Only lines containing "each" are wanted from the data below. Copy those lines.

STORED DATA: Begin

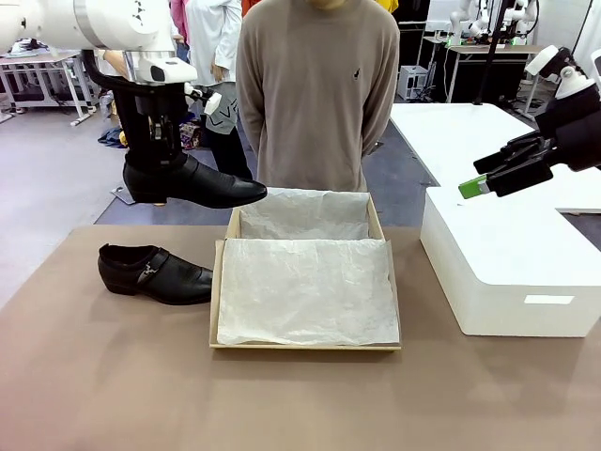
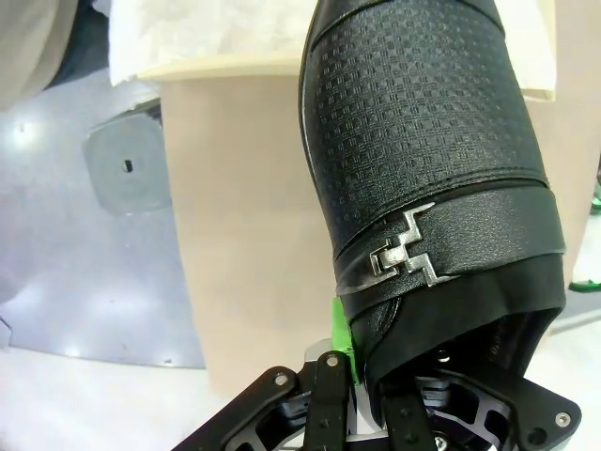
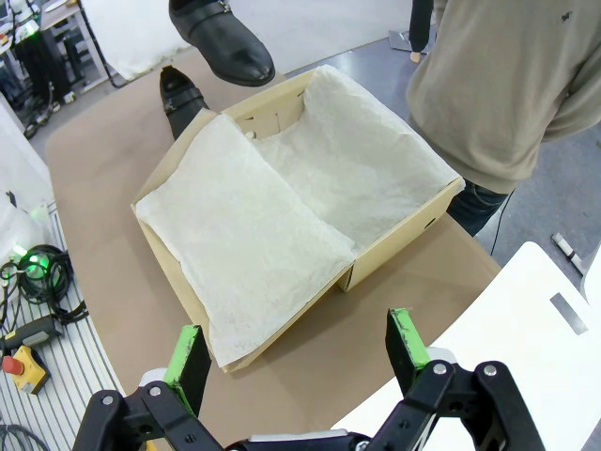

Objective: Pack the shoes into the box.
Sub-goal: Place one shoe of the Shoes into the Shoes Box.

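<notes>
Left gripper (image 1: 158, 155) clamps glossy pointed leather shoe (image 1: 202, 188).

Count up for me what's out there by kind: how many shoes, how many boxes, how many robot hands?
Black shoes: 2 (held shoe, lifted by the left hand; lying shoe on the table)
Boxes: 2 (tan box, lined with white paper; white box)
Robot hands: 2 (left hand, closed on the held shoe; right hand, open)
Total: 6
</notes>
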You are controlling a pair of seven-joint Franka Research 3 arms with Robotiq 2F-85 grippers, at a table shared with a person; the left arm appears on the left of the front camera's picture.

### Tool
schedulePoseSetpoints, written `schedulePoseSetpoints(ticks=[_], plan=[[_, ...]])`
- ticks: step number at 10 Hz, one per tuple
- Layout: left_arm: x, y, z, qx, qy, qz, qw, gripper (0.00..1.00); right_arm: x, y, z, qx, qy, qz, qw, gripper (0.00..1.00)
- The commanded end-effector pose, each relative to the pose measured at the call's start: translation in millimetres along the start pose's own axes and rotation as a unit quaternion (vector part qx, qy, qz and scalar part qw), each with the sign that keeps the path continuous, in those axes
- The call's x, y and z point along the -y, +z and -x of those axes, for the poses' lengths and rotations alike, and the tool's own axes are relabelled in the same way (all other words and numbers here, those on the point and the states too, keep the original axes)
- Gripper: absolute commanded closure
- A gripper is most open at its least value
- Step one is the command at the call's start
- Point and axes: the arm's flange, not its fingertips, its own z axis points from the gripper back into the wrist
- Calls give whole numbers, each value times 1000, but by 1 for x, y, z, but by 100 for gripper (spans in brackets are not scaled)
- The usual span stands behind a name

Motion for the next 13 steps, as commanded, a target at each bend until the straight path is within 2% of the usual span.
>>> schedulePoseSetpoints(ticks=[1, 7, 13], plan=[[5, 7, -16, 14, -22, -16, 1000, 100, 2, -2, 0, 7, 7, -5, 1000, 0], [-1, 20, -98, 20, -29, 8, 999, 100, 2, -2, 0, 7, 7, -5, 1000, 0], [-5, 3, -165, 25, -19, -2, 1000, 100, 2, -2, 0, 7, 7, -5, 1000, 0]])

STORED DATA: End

WRITTEN SOLUTION >>
- The commanded end-effector pose, each relative to the pose measured at the call's start: translation in millimetres along the start pose's own axes and rotation as a unit quaternion (vector part qx, qy, qz and scalar part qw), each with the sign that keeps the path continuous, in those axes
- Calls give whole numbers, each value times 1000, but by 1 for x, y, z, but by 100 for gripper (spans in brackets are not scaled)
Motion for the next 13 steps, as commanded, a target at each bend until the straight path is within 2% of the usual span.

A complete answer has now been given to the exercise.